### Work instruction:
From the entries below, copy out every line with "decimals" in it.

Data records

*** Begin section ***

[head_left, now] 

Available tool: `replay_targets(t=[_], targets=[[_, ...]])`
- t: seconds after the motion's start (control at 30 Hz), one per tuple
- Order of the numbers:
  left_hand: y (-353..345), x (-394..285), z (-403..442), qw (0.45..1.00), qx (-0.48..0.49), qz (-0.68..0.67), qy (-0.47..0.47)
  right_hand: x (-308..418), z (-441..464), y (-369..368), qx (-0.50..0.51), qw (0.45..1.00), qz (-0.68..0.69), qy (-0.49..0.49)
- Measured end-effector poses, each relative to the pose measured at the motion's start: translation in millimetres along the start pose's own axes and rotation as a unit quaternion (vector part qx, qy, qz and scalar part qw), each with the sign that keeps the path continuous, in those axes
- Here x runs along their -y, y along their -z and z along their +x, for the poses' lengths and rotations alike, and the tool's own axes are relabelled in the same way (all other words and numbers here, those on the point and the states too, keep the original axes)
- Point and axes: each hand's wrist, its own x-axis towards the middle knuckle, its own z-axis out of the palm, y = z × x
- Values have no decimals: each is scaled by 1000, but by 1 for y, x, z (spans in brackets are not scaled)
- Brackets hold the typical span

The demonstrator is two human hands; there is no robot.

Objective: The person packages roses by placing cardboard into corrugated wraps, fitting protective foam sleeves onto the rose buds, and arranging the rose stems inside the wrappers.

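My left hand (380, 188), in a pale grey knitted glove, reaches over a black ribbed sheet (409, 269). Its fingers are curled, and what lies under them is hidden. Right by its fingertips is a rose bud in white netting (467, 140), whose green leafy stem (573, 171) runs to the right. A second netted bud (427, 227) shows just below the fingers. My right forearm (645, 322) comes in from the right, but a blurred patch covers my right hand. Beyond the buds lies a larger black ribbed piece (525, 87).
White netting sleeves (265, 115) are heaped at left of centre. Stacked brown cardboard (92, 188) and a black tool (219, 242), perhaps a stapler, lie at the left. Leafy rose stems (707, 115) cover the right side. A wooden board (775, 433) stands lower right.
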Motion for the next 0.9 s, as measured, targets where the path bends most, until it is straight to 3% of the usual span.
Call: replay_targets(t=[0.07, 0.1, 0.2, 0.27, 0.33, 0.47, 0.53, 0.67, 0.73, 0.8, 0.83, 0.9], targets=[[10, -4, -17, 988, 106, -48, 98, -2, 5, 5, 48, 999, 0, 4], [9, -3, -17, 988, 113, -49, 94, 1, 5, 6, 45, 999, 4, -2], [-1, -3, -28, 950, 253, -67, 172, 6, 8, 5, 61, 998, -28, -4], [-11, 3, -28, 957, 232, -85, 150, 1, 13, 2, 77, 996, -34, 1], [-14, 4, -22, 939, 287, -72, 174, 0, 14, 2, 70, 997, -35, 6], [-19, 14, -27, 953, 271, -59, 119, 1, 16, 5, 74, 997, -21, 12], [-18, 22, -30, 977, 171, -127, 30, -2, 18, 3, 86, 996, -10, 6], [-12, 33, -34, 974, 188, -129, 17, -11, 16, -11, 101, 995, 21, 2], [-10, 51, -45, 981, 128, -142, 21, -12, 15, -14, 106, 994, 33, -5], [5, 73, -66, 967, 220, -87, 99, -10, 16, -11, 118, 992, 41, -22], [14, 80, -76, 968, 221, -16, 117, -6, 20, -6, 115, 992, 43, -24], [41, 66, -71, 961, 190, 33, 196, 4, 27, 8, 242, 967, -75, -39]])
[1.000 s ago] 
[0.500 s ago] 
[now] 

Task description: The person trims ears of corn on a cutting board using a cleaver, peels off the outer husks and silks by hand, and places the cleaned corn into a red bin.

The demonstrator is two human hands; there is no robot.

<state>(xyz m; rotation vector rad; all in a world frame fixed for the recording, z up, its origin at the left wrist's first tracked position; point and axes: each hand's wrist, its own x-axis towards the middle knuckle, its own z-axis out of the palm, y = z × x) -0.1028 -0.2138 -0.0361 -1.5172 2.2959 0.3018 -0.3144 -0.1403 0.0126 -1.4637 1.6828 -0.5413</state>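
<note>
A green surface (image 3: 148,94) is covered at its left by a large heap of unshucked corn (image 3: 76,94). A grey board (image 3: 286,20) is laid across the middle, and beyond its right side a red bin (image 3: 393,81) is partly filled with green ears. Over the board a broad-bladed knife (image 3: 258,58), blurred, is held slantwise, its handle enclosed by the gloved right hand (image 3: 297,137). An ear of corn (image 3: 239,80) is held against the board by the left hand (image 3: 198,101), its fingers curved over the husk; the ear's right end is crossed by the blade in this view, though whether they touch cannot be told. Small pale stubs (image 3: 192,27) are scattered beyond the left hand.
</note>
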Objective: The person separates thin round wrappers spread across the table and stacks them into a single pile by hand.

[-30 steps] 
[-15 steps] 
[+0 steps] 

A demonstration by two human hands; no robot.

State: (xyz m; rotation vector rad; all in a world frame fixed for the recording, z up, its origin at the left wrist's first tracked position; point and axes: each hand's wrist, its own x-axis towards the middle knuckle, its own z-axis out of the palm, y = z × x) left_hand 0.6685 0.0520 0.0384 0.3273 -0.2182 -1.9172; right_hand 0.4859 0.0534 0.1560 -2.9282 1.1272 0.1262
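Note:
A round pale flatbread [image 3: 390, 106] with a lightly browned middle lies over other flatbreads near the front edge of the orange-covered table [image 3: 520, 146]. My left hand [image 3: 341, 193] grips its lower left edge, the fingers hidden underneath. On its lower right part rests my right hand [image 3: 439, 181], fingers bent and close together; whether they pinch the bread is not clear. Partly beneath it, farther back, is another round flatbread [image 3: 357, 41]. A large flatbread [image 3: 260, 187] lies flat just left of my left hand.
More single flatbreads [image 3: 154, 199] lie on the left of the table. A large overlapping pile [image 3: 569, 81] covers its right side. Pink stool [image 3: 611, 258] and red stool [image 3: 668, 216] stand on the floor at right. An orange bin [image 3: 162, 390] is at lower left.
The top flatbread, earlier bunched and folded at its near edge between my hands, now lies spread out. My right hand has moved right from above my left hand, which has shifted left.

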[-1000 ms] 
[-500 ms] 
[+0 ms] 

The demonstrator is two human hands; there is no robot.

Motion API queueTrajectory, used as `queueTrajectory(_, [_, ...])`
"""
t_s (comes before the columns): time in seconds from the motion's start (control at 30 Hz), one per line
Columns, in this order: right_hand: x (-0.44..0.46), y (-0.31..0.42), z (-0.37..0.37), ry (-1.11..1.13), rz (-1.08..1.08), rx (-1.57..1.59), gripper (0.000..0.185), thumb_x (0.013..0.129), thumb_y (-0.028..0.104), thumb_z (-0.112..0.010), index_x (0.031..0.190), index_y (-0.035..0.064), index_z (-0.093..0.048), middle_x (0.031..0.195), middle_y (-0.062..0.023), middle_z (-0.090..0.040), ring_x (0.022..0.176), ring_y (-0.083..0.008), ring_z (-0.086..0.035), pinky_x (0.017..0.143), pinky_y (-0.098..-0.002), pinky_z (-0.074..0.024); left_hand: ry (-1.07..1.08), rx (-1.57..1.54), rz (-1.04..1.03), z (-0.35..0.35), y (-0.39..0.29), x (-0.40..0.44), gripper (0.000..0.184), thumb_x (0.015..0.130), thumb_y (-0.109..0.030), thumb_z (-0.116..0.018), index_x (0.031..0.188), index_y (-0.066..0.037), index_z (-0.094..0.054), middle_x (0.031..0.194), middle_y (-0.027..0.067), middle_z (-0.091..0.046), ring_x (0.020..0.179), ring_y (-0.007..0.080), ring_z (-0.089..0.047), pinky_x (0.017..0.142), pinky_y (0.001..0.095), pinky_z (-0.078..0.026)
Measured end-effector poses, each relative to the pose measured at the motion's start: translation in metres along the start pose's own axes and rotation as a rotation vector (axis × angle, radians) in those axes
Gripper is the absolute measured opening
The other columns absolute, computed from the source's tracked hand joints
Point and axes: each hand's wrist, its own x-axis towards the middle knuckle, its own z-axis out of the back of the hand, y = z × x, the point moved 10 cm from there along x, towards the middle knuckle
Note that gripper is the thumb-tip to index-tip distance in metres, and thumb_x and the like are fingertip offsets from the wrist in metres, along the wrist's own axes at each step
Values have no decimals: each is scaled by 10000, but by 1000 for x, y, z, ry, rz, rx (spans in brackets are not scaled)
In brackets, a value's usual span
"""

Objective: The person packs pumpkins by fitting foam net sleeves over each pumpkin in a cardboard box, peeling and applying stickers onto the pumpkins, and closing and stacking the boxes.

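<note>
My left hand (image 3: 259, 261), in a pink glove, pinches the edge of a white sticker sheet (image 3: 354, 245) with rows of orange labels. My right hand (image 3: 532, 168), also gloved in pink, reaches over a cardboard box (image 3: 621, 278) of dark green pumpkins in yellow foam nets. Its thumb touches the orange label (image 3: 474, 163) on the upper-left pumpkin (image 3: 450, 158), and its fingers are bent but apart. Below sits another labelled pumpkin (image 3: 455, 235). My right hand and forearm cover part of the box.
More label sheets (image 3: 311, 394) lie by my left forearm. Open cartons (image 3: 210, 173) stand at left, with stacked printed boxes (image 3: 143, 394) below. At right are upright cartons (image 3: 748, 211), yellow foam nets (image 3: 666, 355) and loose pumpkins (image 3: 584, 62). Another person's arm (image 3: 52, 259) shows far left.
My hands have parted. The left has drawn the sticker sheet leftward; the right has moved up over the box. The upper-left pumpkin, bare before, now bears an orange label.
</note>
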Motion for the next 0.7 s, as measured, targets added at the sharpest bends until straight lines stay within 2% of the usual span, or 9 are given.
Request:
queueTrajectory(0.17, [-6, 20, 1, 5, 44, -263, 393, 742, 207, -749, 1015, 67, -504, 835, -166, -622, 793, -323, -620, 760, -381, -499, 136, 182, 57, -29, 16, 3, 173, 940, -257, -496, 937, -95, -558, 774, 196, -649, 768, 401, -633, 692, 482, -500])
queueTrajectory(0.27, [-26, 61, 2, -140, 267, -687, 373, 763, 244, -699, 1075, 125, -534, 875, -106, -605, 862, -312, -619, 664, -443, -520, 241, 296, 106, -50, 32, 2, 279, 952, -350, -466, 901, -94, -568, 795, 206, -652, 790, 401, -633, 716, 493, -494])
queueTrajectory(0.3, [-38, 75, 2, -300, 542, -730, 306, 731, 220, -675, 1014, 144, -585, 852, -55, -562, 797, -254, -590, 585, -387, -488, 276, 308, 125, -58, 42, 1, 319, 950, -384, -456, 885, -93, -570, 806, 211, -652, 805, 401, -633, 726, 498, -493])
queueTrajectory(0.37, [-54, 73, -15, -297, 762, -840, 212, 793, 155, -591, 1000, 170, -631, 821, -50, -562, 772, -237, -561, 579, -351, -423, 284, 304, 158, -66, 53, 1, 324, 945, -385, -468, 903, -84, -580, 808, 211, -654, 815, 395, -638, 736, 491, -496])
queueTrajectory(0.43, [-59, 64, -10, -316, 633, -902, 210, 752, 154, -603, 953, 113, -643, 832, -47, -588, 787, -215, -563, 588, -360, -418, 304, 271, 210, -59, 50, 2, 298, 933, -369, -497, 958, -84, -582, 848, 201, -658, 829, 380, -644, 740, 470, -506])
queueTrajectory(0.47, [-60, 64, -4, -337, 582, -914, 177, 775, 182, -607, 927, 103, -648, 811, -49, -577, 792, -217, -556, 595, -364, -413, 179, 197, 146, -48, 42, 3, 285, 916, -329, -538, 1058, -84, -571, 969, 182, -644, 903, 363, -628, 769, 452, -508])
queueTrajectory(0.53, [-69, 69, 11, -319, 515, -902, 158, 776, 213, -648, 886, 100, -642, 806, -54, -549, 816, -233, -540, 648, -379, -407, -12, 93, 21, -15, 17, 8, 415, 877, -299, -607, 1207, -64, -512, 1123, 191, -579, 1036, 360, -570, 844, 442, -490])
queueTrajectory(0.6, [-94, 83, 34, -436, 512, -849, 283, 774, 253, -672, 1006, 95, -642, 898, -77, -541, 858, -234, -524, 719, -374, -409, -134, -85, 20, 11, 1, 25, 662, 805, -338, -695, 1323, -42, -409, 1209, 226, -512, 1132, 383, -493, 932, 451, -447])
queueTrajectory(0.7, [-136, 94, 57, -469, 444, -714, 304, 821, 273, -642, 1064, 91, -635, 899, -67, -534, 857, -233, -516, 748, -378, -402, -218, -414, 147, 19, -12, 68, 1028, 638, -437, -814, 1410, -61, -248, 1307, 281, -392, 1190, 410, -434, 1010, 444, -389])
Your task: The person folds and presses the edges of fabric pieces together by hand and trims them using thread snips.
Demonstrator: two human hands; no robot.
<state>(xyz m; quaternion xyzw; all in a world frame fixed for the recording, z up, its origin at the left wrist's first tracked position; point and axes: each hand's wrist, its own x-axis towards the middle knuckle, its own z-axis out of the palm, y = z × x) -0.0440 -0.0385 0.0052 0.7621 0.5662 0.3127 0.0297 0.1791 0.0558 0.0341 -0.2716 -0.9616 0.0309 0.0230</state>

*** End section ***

### Answer space:
- Values have no decimals: each is scaled by 1000, but by 1 for y, x, z (spans in brackets are not scaled)
Values have no decimals: each is scaled by 10000, but by 1000 for x, y, z, ry, rz, rx (spans in brackets are not scaled)

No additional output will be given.